The present study has several important limitations which should be taken into account when interpreting the results. Firstly, additional data on the dementia diagnoses are lacking, such as a functional evaluation with the Barthel Index or an evaluation of the cognitive status with the Mini Mental State Examination (MMSE). The lack of objective tests for dementia massively increases the possibility of misclassification bias with respect to dementia type and severity. The proportion of Alzheimer's disease on all types of dementia normally should be between 50% and 70%. This is not reflected in our study which only found a proportion of about 10%. One explanation might be that GPs mainly (57%) classified the dementia as "unspecific". Secondly, although physician prescribing data were subjected to an internal review, coding inaccuracies cannot be ruled out entirely. Thirdly, data on subsequent medication use in patients who switched physicians were unavailable. Finally our study only presents data from a very small percentage of CAM physicians in Germany. The participation of 22 out of a possible 362 possible physicians does not support a broad generalisability of our findings nor does it allow carrying out detailed subgroup analyses.
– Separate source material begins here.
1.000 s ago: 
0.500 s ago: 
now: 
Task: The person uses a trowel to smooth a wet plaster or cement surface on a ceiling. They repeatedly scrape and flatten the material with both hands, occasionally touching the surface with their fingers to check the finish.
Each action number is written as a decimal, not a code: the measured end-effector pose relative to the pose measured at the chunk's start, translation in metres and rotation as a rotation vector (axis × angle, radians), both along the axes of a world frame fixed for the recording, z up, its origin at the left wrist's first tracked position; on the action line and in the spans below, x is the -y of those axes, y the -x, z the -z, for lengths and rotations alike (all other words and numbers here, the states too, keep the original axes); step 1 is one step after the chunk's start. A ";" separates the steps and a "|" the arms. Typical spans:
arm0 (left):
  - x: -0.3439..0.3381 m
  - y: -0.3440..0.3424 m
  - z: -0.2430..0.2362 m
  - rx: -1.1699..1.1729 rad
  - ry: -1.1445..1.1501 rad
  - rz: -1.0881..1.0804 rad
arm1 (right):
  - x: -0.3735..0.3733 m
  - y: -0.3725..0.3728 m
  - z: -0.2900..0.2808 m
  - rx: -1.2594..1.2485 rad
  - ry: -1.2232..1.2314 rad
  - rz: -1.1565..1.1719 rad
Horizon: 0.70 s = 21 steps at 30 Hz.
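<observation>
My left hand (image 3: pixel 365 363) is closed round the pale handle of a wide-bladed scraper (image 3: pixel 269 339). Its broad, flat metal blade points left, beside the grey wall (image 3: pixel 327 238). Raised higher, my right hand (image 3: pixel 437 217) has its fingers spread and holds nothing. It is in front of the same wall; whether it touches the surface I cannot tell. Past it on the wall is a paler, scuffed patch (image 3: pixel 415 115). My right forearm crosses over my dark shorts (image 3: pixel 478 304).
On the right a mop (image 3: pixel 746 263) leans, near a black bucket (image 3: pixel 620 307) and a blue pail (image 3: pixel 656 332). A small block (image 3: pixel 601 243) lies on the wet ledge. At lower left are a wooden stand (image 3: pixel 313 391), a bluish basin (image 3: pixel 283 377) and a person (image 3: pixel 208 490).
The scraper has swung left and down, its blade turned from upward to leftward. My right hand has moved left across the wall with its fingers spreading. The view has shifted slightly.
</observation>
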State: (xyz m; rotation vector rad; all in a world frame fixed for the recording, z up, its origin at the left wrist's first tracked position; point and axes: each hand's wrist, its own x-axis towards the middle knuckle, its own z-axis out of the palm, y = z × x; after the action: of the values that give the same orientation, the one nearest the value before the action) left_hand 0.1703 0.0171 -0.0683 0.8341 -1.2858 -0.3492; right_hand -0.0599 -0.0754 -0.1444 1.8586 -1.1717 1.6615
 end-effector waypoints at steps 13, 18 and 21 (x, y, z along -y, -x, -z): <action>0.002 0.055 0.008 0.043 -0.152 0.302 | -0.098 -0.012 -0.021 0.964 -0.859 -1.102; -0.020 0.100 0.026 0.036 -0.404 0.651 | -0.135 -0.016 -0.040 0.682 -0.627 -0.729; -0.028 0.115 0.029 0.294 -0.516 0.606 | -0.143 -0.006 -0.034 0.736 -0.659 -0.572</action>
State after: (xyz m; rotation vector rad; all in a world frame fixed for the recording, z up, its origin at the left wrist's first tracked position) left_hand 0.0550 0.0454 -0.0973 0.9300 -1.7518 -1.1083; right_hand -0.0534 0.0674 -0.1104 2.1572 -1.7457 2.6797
Thus, this analysis as such, should be viewed as a first insight into this field. In addition the present study also lacks a direct comparison group. Further research on this subject therefore would benefit from including a broader sample of CAM physicians as well as a stratified comparison group of conventional primary care physicians.

Conclusions

The present study provides a systematic overview of everyday practice for treatment of dementia in primary care in physicians with a CAM focus. Both physicians and patients of our study are comparable to other studies, except for their CAM specification. We also found low prescribing rates of cholinesterase inhibitors and memantine, while Ginkgo biloba in contrast to the German guidelines was prescribed quite often. Comparing CAM-GPs and CAM neurologists, it is remarkable that GPs more often prescribe the not recommended butyrophenone, while neurologists mainly prescribe anti-dementia drugs. The administration of neuroleptics in both groups of physicians is comparable and considerably lower than in other studies. Further analysis regarding co-medication, co-morbidity, and the occurrence of critical combinations are of high interest to health services research.